▶ **Directions for this task**
Retype the listing in full. Change nothing.

▶ **Data provided**
┌──
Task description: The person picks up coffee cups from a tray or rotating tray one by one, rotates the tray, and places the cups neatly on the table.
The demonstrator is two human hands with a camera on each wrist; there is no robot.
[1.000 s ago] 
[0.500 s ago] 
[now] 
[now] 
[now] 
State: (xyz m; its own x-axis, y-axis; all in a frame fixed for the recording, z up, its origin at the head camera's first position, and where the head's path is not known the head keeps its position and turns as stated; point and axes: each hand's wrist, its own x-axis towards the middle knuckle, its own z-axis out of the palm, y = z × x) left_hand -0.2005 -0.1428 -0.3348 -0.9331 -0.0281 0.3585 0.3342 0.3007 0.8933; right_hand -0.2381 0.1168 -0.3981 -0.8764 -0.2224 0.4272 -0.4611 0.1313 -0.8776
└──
▶ **Result**
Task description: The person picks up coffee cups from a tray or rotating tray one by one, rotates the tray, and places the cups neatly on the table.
The demonstrator is two human hands with a camera on each wrist; there is no robot.
[1.000 s ago] 
[0.500 s ago] 
[now] 
[now] 
[now] 
State: (xyz m; its own x-axis, y-axis; all in a frame fixed for the recording, z up, its origin at the head camera's first position, and where the head's path is not known the head keeps its position and turns as stated; point and axes: each hand's wrist, its own x-axis towards the middle knuckle, its own z-axis out of the palm, y = z × x) left_hand -0.2005 -0.1428 -0.3348 -0.9331 -0.0281 0.3585 0.3342 0.3007 0.8933; right_hand -0.2381 0.1168 -0.3981 -0.8764 -0.2224 0.4272 -0.4611 0.1313 -0.8776

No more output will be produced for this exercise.